Problem to solve: Somewhere below are a line with "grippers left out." and a later line with "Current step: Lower". Output exactly those lines and all lines between them.

Data under study:
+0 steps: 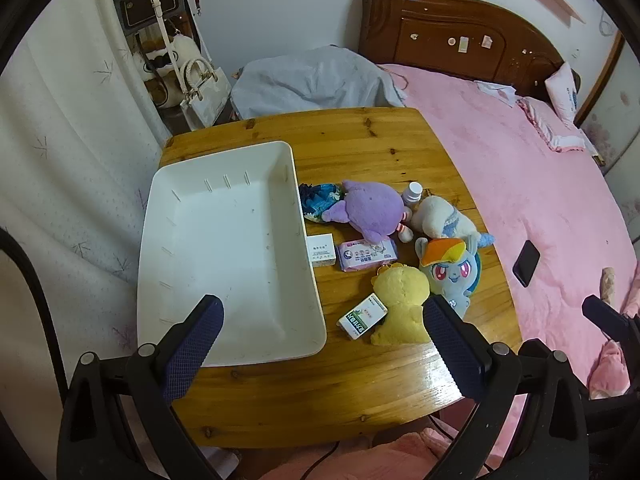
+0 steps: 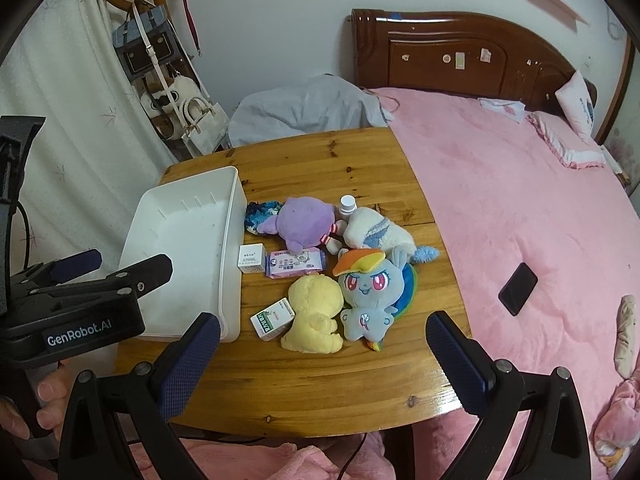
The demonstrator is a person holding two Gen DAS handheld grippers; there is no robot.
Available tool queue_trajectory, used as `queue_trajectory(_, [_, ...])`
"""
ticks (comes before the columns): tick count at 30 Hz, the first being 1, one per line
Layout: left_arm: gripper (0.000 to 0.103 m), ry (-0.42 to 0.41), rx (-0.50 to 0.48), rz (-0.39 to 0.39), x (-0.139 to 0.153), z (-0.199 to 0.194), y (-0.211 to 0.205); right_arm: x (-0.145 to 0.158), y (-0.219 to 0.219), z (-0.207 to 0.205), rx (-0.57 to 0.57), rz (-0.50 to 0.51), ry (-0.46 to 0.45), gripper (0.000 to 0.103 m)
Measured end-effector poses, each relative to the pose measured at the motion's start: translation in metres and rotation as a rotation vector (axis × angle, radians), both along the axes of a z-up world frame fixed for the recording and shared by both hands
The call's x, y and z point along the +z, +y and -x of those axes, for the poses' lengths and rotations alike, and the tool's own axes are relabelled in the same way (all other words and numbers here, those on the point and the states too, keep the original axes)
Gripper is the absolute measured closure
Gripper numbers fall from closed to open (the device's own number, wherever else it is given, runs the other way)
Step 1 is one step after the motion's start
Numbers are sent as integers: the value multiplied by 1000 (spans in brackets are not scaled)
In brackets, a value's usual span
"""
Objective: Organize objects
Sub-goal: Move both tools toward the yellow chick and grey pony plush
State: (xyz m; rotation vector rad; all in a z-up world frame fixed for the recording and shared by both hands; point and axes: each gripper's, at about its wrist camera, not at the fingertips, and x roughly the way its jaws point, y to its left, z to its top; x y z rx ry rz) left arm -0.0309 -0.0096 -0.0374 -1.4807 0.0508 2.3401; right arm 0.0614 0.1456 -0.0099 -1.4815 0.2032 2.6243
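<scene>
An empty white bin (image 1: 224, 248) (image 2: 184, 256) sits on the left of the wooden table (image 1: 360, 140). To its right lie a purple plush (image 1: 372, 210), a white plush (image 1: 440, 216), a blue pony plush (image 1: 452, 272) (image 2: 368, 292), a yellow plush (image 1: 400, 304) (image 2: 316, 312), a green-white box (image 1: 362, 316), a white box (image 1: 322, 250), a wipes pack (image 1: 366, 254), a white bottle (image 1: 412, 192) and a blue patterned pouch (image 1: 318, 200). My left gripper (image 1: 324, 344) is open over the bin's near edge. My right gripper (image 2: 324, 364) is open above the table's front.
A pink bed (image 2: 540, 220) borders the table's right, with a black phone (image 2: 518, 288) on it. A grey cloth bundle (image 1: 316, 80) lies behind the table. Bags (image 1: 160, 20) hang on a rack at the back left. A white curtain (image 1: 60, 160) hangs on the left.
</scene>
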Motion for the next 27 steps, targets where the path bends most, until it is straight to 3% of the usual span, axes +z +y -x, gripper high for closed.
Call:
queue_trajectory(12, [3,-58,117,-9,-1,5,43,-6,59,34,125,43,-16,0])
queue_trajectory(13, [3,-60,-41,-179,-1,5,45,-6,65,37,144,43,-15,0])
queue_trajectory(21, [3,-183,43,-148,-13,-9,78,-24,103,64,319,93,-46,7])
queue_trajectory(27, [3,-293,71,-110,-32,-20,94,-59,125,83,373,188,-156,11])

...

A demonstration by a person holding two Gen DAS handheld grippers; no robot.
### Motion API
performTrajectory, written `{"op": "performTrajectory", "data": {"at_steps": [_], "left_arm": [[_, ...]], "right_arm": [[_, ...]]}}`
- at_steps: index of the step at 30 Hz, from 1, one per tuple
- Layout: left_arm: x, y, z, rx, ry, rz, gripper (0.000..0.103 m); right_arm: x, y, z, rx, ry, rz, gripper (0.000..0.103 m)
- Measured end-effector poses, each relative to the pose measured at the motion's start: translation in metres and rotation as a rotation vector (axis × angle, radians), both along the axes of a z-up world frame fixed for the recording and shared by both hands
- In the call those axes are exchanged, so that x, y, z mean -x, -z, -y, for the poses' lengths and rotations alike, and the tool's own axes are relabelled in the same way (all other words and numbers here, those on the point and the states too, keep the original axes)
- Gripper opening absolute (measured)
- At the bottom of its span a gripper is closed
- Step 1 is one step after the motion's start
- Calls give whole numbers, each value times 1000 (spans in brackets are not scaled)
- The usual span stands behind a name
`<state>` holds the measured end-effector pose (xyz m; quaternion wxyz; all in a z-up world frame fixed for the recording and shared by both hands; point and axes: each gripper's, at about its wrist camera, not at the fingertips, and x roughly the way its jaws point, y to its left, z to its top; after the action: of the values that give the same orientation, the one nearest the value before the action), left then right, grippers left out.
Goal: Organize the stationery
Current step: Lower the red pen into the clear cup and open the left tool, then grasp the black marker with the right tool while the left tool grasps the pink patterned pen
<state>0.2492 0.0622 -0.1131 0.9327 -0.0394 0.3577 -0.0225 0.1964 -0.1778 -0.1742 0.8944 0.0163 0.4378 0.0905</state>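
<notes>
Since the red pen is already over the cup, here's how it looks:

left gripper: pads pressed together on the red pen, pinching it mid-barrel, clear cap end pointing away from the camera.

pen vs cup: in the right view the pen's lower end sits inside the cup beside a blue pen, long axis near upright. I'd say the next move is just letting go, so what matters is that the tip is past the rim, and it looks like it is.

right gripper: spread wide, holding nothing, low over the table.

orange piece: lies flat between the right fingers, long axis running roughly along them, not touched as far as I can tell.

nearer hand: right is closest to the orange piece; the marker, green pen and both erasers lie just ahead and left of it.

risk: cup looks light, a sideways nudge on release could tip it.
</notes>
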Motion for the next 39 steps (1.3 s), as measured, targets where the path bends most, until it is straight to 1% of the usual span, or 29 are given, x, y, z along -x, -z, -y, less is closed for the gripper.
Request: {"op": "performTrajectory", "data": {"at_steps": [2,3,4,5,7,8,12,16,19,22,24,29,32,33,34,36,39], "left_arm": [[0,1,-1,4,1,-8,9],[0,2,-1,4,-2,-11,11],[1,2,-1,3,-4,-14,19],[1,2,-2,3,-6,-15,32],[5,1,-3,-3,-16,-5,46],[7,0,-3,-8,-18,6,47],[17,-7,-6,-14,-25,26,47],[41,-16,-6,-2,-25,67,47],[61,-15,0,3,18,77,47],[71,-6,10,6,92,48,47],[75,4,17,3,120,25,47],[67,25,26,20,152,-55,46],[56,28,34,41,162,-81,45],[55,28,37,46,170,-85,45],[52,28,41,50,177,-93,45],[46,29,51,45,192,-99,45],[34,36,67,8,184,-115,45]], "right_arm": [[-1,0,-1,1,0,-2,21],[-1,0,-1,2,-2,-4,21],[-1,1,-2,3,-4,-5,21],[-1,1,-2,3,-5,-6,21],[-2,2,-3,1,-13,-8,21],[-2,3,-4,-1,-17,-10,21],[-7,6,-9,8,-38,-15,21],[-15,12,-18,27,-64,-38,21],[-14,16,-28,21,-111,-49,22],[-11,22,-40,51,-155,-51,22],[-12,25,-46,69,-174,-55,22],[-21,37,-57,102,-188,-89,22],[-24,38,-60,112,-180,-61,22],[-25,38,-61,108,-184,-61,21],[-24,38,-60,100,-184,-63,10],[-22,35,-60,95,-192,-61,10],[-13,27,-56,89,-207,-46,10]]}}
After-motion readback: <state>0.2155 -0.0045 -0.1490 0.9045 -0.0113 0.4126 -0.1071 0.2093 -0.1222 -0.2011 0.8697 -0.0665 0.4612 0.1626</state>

Response to the exercise:
`<state>` holds the measured end-effector pose (xyz m; quaternion wxyz; all in a z-up world frame fixed for the recording and shared by both hands; point and axes: each gripper's, at about its wrist camera, not at the fingertips, and x roughly the way its jaws point, y to its left, z to its top; after the action: of the values that give the same orientation, the one nearest the value before the action), left then right, grippers left out.
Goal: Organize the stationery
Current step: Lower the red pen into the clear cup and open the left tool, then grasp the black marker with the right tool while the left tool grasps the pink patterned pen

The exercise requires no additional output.